We have about 15 ESXi servers in a cluster and they have 600+ VDIs. The vmotion IP pings to each other. But somehow the vmotion fails at 21%.
The port 8000 is working. The NICs link are up. I am not sure why the vmotion fails. If we power off the VDI and migrate, it works. When powered on, it doesn't work.
When powered off it is not technically a "vmotion", it is a cold migration.
When you test the ping, you use vmkping and select the correct interface to validate networking between the interfaces?
I ran into something like that recently. A vmotion powered off went over my mgmt interface and a vmotion powered on went through the vmotion interfaces. I had a MTU mismatch that prevented the live vmotion from working.

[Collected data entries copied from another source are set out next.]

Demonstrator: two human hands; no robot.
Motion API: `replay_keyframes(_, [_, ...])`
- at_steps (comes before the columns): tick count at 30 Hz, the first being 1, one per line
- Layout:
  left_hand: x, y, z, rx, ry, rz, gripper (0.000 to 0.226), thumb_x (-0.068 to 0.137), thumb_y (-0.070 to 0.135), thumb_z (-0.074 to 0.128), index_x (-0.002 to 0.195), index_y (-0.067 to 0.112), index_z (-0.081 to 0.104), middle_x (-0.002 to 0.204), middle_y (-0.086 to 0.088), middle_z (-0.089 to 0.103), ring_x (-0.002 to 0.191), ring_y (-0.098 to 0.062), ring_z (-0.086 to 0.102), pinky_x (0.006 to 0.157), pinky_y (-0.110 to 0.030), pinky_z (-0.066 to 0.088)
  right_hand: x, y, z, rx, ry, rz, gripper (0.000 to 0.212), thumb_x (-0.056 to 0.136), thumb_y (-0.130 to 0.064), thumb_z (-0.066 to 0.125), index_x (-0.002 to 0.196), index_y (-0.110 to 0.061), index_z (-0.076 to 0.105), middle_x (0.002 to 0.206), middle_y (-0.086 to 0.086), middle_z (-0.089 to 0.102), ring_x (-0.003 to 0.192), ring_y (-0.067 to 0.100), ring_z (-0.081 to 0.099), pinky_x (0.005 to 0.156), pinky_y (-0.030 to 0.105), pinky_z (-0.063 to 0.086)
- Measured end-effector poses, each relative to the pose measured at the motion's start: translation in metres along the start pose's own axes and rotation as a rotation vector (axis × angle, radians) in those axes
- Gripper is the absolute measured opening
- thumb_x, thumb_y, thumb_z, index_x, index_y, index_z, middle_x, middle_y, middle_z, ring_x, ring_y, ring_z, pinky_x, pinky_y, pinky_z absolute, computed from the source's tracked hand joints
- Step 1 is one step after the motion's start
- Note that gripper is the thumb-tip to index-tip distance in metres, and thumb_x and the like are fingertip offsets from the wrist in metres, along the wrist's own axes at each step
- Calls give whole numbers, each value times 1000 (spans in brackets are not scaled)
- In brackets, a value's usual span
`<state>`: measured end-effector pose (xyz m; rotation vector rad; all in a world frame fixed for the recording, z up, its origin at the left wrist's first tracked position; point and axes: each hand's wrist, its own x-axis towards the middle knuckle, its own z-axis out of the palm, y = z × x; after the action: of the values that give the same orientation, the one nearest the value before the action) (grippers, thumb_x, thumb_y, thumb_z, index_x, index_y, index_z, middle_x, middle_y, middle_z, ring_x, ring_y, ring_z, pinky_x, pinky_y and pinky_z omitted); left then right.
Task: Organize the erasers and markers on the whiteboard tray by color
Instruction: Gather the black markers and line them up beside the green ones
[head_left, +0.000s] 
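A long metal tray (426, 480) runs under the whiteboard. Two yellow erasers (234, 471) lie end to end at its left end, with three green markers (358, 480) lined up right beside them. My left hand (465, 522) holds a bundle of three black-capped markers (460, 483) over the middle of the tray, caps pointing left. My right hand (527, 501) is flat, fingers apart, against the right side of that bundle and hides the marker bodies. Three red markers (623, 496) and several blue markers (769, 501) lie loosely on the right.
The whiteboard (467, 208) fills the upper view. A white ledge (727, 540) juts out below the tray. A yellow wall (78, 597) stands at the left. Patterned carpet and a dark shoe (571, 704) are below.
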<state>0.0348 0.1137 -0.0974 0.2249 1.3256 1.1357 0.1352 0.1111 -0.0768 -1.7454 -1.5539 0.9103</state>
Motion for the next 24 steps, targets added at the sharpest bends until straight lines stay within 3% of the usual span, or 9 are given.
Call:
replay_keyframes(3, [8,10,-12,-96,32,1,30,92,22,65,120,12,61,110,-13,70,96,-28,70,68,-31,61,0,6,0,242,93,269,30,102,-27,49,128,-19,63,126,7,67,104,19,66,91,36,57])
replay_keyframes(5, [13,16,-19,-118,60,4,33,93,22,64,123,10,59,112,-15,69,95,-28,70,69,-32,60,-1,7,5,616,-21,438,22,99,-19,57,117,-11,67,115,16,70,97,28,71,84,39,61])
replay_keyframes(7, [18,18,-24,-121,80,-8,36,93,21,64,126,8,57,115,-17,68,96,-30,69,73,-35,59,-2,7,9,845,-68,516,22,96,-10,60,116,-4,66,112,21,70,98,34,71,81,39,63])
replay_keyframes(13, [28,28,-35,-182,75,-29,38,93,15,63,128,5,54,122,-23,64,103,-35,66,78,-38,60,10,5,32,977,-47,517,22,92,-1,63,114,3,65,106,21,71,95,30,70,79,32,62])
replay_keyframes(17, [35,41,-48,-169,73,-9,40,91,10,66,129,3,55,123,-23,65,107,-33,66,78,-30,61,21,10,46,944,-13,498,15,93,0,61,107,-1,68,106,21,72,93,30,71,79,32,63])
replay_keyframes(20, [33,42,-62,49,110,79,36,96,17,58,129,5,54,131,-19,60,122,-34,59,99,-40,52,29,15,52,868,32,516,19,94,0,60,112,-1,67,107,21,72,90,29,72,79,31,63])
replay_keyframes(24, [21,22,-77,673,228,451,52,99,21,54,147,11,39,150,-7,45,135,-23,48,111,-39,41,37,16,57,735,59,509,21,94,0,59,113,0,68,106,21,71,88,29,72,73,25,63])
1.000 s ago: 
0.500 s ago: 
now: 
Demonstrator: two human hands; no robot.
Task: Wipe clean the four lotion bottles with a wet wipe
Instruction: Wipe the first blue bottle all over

I can ping with vmkping -I vmk1 "ip". It does ping. But somehow the vmotion fails at 21%.
Also noted that the dvswitch is set at 1500, vmotion kernel is at 1500. Whereas the network switch level is 9000.
maybe is it because of the mismatch between dvswitch and network switch?
If you storage migrate from 9k MTU to 1500 mtu it will fail. What you can do for a test is shut a VM down and do the migration. Once it is migrated power on the VM. Now you should be able to vmotion from 1500 MTU back to the 9K mtu if it is indeed mtu getting in the way.
As @depping already wrote, a Powered off VM doesn’t leverage vMotion.
Do you get some other error detail?
I would check again all the vMotion network configuration. Especially:
Is there some log in the Virtual machine log (vmware.log)?
Thanks for the inputs everyone. I noticed that if the ESXi management agents is restarted, the vmotion works fine. Also, from the vmkernel.log, I can see the below error:
"Failed: The ESX hosts failed to connect over the VMotion network
Migration considered a failure by the VMX. It is most likely a timeout, but check the VMX log for the true error".
From the ESXi server, the migration timeout is at 20. For other clusters ESXi servers too the same value but vmotion is working for them.
Somehow for all the hosts in this problem cluster, vmotion ip pings but it fails at 21%.